An expanded and adaptable portfolio of materials will drive the 3D printing market over the next few years.

Materials informatics is an new field involving data-centric approaches to materials R&D which is impacting numerous sectors, including that of 3D printing. It is already proving to be a natural collaboration between these two emerging technologies.

IDTechEx forecasts the market to be worth $18,4-billion by 2030 for 3D printing materials alone, and the market activity from major companies clearly demonstrates this opportunity as they position themselves to get a significant market share.

There have been announcements from chemical giants including BASF, Evonik, Mitsubishi Chemical, DSM, and many many more over recent years.

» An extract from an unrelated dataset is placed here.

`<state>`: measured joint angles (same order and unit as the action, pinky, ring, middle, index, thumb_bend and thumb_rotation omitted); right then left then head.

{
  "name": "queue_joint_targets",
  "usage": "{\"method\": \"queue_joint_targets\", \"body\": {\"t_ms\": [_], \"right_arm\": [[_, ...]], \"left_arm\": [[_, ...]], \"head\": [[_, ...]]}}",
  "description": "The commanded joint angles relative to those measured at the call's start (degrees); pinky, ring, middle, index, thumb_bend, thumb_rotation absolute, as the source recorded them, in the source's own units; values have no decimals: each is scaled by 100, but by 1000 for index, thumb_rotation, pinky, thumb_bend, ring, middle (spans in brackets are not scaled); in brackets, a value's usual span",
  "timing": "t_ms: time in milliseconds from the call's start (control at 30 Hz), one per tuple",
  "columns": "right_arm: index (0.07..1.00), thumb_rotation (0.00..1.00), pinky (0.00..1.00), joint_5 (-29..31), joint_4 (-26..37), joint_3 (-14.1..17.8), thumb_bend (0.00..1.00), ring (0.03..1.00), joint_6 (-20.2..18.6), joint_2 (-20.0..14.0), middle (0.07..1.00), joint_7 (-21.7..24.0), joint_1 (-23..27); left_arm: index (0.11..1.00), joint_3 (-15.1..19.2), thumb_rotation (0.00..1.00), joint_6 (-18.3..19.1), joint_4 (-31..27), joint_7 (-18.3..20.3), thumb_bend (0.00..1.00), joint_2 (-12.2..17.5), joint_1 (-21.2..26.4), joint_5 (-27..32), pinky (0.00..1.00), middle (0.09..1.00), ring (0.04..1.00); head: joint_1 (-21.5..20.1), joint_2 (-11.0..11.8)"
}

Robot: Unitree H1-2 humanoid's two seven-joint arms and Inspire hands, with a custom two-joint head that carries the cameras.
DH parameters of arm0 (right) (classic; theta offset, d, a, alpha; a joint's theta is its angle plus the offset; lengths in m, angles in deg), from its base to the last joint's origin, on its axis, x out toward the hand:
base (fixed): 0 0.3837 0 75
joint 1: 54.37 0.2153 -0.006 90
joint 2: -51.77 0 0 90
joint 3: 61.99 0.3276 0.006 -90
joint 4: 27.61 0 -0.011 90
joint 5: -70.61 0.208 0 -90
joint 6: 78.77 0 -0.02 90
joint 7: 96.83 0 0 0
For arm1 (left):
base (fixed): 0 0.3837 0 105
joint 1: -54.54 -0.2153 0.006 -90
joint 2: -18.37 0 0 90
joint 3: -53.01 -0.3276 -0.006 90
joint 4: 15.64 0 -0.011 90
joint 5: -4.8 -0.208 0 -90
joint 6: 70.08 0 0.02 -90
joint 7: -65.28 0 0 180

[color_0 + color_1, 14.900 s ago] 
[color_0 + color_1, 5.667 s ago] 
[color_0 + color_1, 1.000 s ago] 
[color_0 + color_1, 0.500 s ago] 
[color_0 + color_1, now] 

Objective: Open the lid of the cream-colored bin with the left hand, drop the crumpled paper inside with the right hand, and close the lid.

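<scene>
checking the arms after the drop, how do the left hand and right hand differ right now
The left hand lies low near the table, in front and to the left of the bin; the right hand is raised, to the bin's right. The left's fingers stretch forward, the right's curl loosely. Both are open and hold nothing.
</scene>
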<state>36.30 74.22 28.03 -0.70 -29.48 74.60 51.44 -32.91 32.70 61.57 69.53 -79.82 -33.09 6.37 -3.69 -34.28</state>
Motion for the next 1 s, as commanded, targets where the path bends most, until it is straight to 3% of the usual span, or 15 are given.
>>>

The polymer market is expected to see a period of consolidation, inevitable with a maturing technology, but that does not mean the material market’s evolution is anywhere near complete.

The metal additive manufacturing market is anticipated to grow to $15,5-billion by 2030 after a period of decline brought upon by the Covid-19 pandemic. There is a large amount of change in this field; within the powder supply chain, there have been multiple targeted acquisitions and expansions, and there is still a large amount of technology innovation and progression typified by the binder jetting and bound metal developments.

Beyond metals and polymers, there is a huge amount of attention going into ceramics, composites, multi-material solutions, and more, all with their own challenges and disruptors.

One of the key barriers to adoption across the field has been the range of materials available and their properties. Designers are used to having a huge range of materials to choose from, and having that selection dramatically shrunk has hindered the market impact. Materials still need to be engineered for each printing process and application, for which the race is on.

Materials informatics (MI) is based on using data infrastructures and leveraging machine learning solutions for the design of new materials, the discovery of materials for a given application, and/or the optimisation of how they are processed.

MI can accelerate the “forward” direction of innovation (properties are realized for an input material), but the idealised solution is to enable the “inverse” direction (materials are designed given desired properties or processing criteria).

This is not straightforward and is still at a nascent stage. In many cases, the data infrastructure is not comprehensive, and MI algorithms are often too immature for the given experimental data.

The challenge is not the same as in other AI-led areas (such as autonomous cars or social media), the players are often dealing with sparse, high-dimensional, biased, and noisy data; leveraging domain knowledge is an essential part of most approaches.

3D printing has presented an obvious target for the use of materials informatics and is already producing some very promising results.